WHAT NEEDS TO BE DONE: Your answer needs to include each line of the records in which the string "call" can be found.

DATA SECTION:
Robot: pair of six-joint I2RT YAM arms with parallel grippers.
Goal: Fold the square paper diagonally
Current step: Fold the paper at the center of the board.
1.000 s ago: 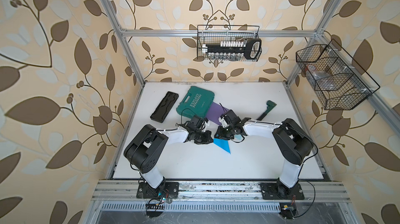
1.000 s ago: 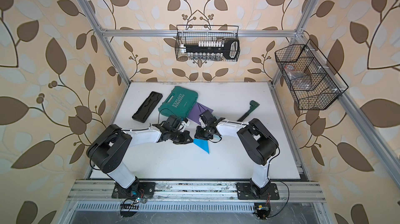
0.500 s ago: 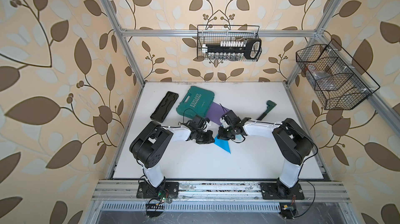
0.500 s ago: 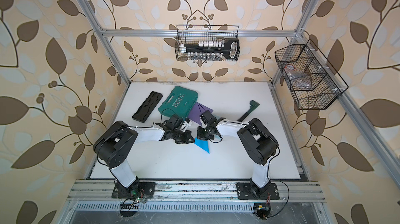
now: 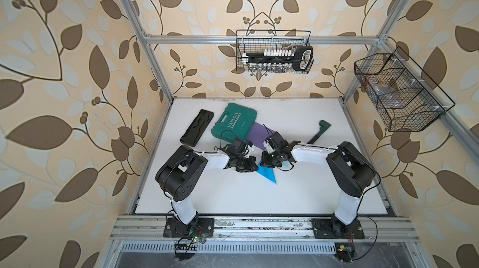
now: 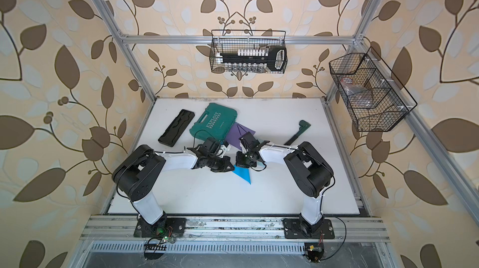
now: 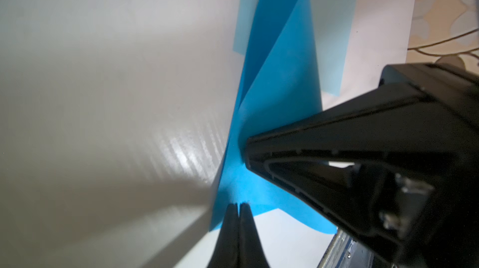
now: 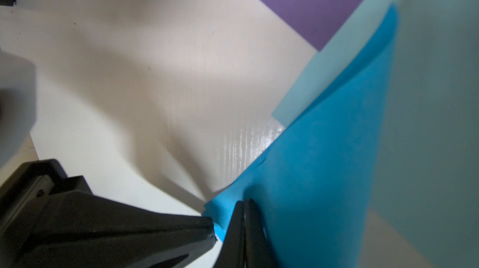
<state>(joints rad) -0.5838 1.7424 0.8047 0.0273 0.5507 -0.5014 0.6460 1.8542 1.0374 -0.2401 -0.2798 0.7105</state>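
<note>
At the bottom of both top views the two arms stand on a metal rail [image 5: 259, 224] along the near edge of the white bench [image 5: 233, 196]. In the middle of the frame lies the blue paper [image 5: 268, 176], doubled over into a triangle that points toward the lower edge. The wrist views show its fold as a loose curl, not creased flat. The left hand [image 5: 255, 168] and the right hand [image 5: 264, 163] meet at the triangle's upper left corner. Each has its jaws pressed fully together, with the tips down on the paper's face and nothing gripped between them. Under the paper lies a pale blue sheet [image 7: 334, 33], and just beyond it a purple sheet [image 5: 259, 134]. Farther up are a green case [image 5: 234, 122], a black tray [image 5: 197, 130] to its left and a green-handled tool [image 5: 320, 132] to the right. A wire basket [image 5: 274, 51] hangs on the back wall, and a second basket [image 5: 404, 93] hangs at the upper right.
</note>
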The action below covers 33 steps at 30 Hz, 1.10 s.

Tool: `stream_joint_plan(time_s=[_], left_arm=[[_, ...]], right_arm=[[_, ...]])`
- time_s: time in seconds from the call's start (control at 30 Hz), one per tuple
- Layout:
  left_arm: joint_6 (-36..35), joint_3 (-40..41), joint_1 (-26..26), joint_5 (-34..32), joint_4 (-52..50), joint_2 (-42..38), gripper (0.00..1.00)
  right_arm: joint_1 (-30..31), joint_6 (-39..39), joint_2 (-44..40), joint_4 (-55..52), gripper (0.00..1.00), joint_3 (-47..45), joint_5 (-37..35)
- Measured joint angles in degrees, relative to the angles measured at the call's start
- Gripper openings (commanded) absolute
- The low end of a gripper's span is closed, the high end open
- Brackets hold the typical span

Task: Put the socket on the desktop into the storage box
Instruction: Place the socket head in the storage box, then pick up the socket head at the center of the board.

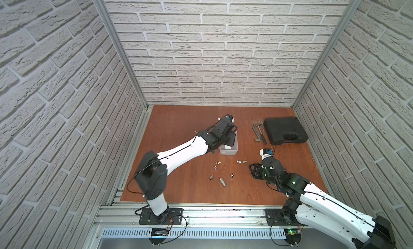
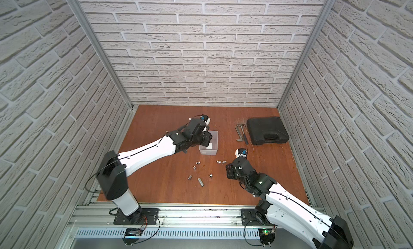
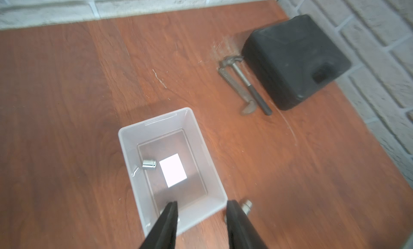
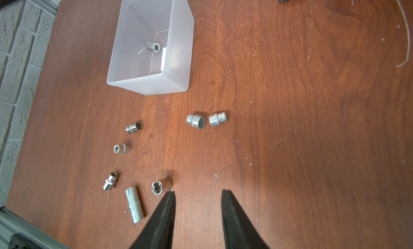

WRITTEN ANSWER:
- time_s: time in seconds from the call's start (control at 30 Hz), one per tuple
- Measured joint angles in degrees, relative to the angles measured at the call's start

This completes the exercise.